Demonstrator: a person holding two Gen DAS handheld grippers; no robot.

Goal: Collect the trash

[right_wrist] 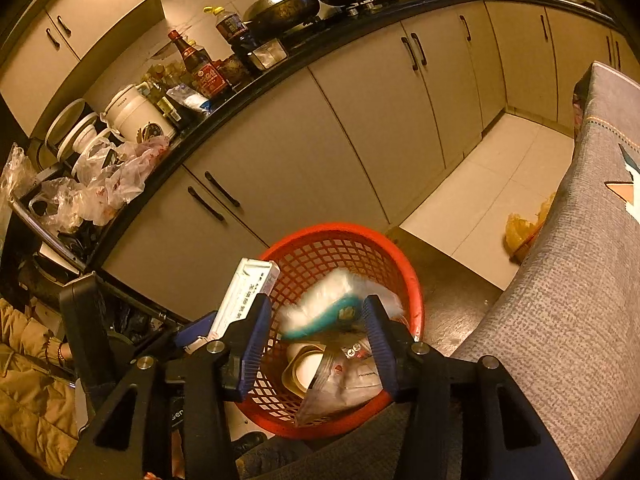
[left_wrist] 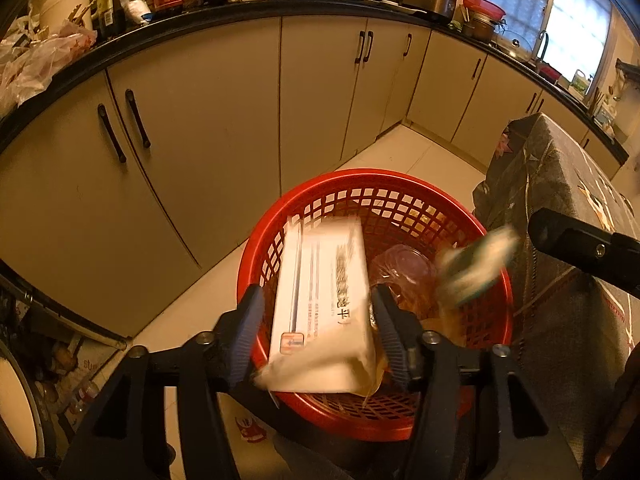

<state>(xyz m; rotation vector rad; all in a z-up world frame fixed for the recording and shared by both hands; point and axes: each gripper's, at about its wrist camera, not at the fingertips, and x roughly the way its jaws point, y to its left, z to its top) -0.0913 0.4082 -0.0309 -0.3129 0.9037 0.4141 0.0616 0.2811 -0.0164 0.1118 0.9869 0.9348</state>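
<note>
Kitchen floor: red basket [left_wrist: 496, 280] holds blurred white box [left_wrist: 320, 300], teal packet [right_wrist: 332, 312].

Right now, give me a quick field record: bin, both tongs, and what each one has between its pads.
bin: red mesh basket on the floor, beside the cabinets
left tongs: open, over the basket
between left pads: white box, blurred, pads not pressing it
right tongs: open, over the basket
between right pads: white-and-teal packet, blurred, appears loose
already in basket: plastic bag, small cup
</note>
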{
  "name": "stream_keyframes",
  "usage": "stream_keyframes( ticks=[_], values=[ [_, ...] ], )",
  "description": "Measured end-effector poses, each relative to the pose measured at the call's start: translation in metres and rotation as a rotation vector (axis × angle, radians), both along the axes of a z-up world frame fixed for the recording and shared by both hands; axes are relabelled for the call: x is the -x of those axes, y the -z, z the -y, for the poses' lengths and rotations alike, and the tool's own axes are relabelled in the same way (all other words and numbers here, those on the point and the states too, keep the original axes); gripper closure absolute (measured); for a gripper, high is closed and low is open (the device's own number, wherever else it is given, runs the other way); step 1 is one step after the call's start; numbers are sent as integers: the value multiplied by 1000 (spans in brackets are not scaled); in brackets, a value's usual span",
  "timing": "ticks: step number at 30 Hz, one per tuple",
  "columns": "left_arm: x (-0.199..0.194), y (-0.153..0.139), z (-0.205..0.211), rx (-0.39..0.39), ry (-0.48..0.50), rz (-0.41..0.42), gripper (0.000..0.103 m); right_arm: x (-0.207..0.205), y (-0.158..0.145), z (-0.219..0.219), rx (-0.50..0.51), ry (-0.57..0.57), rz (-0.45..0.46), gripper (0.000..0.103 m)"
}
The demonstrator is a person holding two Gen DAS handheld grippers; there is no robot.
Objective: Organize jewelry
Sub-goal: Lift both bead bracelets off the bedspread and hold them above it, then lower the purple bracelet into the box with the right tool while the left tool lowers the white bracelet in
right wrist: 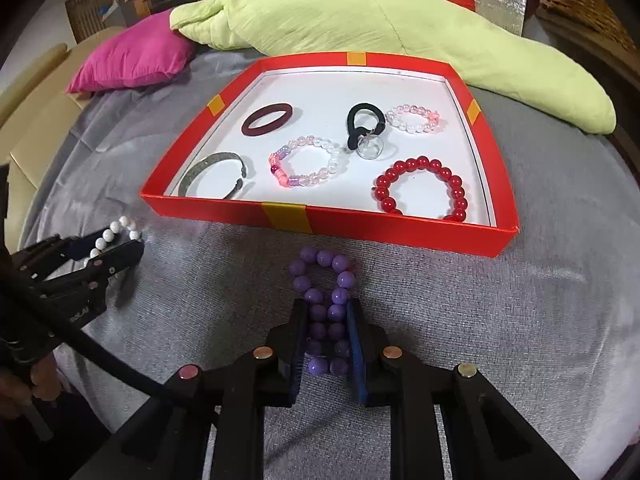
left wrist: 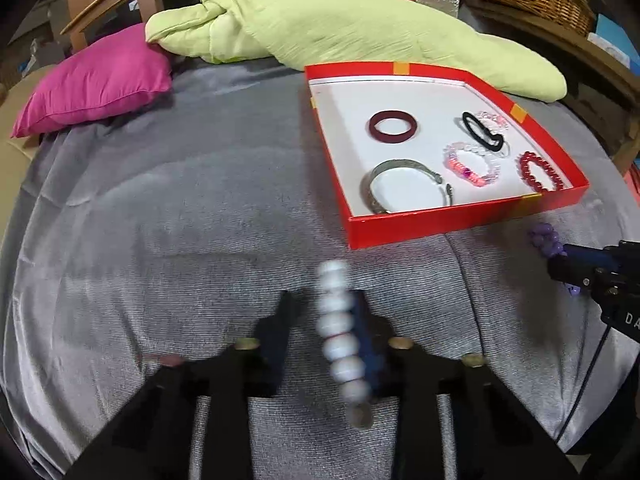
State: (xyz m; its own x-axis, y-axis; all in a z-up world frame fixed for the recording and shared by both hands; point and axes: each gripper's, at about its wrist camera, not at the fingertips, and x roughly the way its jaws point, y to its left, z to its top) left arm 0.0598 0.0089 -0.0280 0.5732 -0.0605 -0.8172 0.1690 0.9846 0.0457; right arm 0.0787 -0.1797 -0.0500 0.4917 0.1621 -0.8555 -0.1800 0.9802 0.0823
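Two grippers: each is carrying one bracelet over the grey bed cover, just short of the box's near wall.
Bed: it is serving as the work surface — a green quilt and a pink cushion are lying along its far edge.
Red box: it is sitting open with its white floor showing, so pieces can be dropped in from above; six pieces are already lying inside, spread apart, probably to keep them from tangling.
Right gripper: its fingers are pinching the purple bead bracelet, flattening the loop into two rows.
Left gripper: the white bead bracelet is standing between its narrowed fingers — blurred, apparently gripped.
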Motion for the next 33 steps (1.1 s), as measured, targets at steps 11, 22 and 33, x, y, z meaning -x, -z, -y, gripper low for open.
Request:
stream_keyframes(
  ticks=[11,22,33],
  values=[
    [8,-18,9,75,103,49,93,-3,-15,37,-270,-7,-49,82],
    [10,-45,30,139,199,134,93,7,-43,37,-374,-72,24,82],
    [-16,-68,42,192,206,220,93,-9,-64,51,-427,41,100,82]
  ],
)
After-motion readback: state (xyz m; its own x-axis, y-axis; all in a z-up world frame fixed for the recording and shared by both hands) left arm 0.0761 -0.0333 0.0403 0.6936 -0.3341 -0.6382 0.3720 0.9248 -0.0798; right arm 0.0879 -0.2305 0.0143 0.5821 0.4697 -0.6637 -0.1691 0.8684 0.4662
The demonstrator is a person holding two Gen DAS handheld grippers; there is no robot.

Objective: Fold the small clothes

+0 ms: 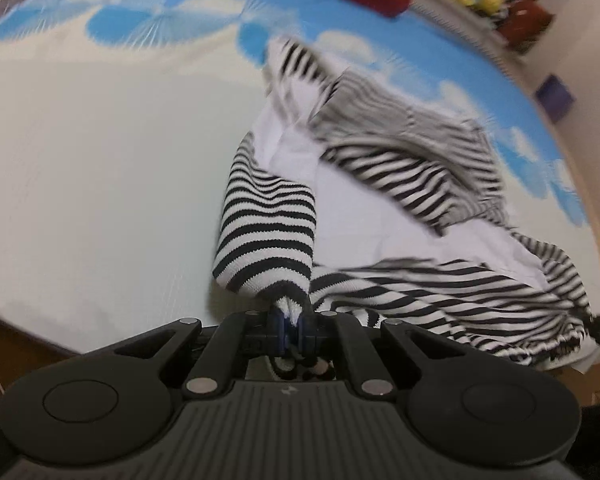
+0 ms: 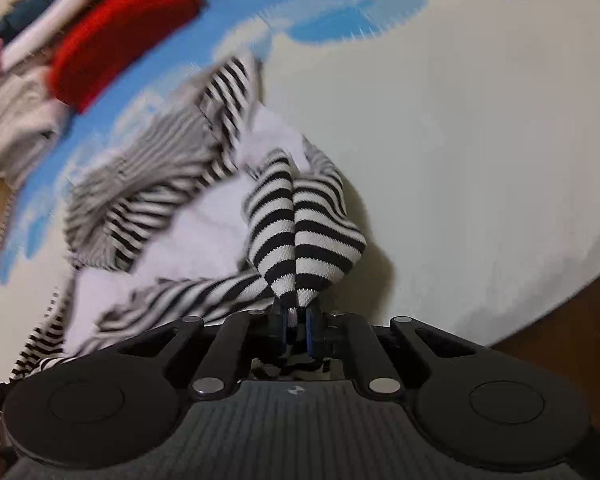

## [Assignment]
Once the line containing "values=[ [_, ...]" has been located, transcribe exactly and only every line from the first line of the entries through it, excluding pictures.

## [Output of the task]
Demonstrator: a person holding two Gen DAS handheld grippers; no robot.

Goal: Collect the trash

[right_wrist] 
[left_wrist] 

<state>(xyz m; rotation vector rad; all in a z-up world frame fixed for the recording and shared by both hands; point and axes: each gripper's, at about its wrist camera, not at the fingertips, and x roughly the way its jaws point, y to its left, z to its top) -0.0913 0.4082 -0.0309 -0.3129 0.9037 0.4141 0.0616 0.2811 -0.0164 0.1118 0.9869 0.9348</state>
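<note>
Kitchen floor: red basket [left_wrist: 496, 280] holds blurred white box [left_wrist: 320, 300], teal packet [right_wrist: 332, 312].

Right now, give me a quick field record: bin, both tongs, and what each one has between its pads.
bin: red mesh basket on the floor, beside the cabinets
left tongs: open, over the basket
between left pads: white box, blurred, pads not pressing it
right tongs: open, over the basket
between right pads: white-and-teal packet, blurred, appears loose
already in basket: plastic bag, small cup
</note>
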{
  "name": "stream_keyframes",
  "usage": "stream_keyframes( ticks=[_], values=[ [_, ...] ], )",

The exercise was answered in full.